YOUR GOAL:
When you reach the line containing "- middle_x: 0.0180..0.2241" in the data below, begin returning lines exactly as written, and stop once the line containing "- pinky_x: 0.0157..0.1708" has been returned.

(Saved entries)

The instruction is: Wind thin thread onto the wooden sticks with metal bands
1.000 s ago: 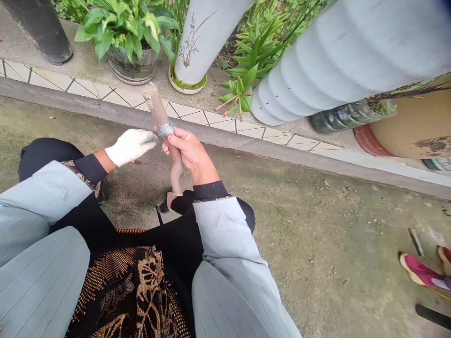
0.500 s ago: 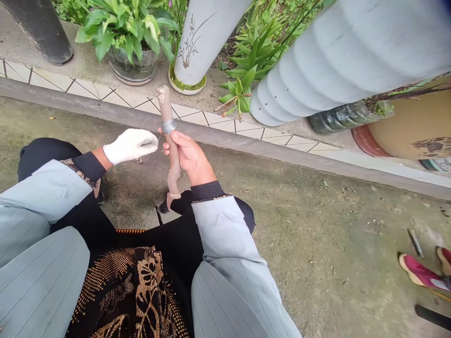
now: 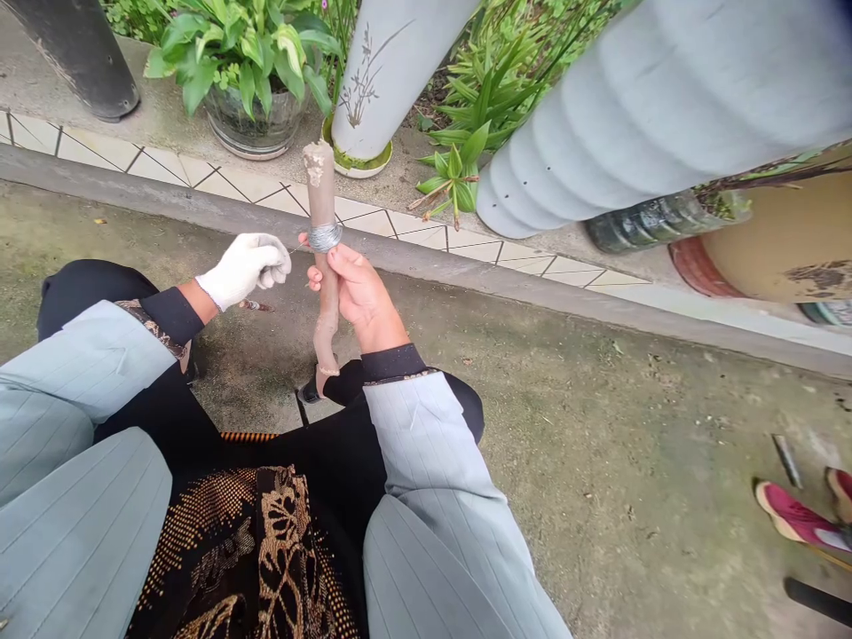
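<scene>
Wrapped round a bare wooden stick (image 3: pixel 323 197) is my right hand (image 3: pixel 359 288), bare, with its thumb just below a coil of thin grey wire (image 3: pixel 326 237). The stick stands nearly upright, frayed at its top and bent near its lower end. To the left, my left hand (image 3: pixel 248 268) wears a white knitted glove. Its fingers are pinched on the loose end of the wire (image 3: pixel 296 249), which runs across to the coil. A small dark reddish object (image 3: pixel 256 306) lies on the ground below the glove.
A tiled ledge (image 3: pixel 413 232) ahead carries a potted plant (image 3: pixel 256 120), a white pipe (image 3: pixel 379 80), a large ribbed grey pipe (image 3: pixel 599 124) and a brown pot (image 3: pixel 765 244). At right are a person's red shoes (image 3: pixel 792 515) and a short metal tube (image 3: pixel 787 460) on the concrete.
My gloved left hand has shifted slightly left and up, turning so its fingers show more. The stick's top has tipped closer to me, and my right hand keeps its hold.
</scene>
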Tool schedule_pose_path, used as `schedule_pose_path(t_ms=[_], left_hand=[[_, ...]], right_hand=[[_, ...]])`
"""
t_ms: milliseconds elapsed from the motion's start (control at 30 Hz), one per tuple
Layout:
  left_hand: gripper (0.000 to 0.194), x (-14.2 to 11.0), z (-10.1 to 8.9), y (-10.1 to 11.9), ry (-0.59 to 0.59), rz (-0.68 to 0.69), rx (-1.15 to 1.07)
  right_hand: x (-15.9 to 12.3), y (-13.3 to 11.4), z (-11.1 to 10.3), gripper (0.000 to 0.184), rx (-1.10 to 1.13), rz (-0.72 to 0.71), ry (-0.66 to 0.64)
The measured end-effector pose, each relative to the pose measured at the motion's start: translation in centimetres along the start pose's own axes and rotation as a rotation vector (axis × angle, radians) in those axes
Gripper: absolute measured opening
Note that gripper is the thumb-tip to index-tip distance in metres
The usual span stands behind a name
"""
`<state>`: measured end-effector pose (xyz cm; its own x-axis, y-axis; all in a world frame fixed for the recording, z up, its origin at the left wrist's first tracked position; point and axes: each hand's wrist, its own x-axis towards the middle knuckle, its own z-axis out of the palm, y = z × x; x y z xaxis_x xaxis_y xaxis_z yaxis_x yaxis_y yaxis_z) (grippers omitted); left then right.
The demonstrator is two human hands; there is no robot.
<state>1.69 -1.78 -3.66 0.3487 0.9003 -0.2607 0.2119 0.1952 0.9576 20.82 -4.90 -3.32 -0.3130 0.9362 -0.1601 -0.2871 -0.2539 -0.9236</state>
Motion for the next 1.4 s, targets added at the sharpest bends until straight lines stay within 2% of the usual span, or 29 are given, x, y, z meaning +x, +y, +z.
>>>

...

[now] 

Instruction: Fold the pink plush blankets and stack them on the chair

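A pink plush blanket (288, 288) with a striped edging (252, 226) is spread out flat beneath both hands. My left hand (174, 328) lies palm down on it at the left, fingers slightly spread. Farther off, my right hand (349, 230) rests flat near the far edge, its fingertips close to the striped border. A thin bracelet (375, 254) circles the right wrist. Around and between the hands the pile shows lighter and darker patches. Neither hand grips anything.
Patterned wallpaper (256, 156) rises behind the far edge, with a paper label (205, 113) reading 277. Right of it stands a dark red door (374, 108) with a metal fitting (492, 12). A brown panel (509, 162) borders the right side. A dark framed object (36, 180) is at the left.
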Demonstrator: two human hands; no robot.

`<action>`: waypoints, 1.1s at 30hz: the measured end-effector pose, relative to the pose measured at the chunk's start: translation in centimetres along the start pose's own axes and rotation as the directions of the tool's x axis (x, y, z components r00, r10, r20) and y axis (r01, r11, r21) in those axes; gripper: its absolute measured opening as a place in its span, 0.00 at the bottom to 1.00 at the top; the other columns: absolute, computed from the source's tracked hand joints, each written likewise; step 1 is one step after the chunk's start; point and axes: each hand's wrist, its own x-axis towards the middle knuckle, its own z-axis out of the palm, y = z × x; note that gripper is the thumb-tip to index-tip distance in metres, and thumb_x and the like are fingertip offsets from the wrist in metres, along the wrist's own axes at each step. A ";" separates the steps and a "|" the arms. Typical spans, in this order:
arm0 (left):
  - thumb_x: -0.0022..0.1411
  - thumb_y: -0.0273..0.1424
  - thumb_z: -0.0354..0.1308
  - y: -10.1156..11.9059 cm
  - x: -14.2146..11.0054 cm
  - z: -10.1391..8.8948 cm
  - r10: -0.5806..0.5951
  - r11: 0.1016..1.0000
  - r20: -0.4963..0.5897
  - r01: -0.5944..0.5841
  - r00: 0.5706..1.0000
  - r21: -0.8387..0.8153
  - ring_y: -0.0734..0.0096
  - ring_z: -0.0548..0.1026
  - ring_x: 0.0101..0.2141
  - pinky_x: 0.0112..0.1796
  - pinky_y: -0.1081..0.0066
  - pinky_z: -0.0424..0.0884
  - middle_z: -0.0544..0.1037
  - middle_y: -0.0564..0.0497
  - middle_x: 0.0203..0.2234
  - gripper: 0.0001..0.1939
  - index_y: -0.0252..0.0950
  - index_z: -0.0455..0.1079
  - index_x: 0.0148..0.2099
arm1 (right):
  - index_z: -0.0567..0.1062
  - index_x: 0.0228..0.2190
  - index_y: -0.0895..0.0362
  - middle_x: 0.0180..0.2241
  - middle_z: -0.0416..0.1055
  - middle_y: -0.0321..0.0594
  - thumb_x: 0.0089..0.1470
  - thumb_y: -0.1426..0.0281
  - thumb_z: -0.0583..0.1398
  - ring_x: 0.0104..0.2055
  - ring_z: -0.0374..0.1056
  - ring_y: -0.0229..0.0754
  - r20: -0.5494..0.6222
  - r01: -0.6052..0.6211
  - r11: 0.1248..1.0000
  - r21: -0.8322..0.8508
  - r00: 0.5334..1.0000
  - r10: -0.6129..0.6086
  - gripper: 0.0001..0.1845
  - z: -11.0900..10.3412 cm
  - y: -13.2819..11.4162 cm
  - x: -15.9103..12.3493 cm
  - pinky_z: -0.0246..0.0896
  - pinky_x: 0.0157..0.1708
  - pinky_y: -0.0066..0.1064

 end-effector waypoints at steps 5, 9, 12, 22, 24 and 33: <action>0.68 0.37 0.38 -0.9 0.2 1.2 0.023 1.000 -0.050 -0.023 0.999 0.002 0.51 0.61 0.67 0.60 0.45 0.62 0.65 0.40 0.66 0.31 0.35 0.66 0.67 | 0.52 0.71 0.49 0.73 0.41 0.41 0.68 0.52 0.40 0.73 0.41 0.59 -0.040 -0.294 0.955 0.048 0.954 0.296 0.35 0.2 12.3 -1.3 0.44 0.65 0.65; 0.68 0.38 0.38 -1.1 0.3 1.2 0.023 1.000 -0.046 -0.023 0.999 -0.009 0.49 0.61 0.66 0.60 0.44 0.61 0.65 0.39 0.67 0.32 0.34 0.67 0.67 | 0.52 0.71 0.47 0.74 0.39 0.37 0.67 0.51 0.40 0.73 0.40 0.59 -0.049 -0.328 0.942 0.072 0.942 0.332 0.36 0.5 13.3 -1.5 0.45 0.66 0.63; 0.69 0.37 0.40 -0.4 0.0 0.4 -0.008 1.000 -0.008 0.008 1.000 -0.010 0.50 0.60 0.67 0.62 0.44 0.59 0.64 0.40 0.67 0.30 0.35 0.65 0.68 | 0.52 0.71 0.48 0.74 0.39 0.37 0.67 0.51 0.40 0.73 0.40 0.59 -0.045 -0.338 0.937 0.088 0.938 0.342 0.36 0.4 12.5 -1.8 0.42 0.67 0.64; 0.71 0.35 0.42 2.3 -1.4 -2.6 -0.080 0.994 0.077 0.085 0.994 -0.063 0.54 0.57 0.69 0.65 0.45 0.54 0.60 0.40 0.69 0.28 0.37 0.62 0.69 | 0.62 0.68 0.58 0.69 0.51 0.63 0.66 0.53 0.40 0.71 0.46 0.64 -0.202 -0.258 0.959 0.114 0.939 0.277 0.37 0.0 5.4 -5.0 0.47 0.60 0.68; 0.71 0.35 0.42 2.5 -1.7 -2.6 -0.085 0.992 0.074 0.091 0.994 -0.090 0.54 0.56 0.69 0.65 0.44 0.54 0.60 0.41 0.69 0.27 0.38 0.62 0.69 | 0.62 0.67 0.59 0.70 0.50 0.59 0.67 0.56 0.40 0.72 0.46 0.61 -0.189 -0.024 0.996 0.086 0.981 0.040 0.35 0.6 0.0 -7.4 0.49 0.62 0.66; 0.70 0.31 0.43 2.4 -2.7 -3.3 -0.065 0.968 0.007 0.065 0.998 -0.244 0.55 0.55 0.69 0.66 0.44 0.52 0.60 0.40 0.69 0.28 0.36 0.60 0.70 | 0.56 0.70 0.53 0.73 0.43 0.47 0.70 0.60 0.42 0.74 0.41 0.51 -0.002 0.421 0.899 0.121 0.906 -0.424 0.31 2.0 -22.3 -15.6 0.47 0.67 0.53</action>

EXERCISE RESPONSE:
  - middle_x: 0.0180..0.2241
  - middle_z: -0.0416..0.1055
  - middle_y: -0.0321..0.0594
  - thumb_x: 0.0089..0.1470
  - thumb_y: -0.1426..0.0281
  - thumb_z: -0.0583..0.1398
  - ring_x: 0.0104..0.2055
  - ring_z: -0.0374..0.1056
  - ring_y: -0.0229..0.0754
  - r20: -0.5494..0.6222
  - r01: -0.6052..0.6211
  - r11: 0.1248..1.0000
  - r21: -0.8322..0.8508
  - r00: 0.5334..1.0000
  - r10: -0.6129..0.6086
  - gripper: 0.0001..0.1845
  - z: -11.0900..10.3412 cm
  - y: -13.2819..11.4162 cm
  - x: -15.9103..12.3493 cm
  - pinky_z: -0.0246..0.0896
  - pinky_x: 0.0157..0.1708

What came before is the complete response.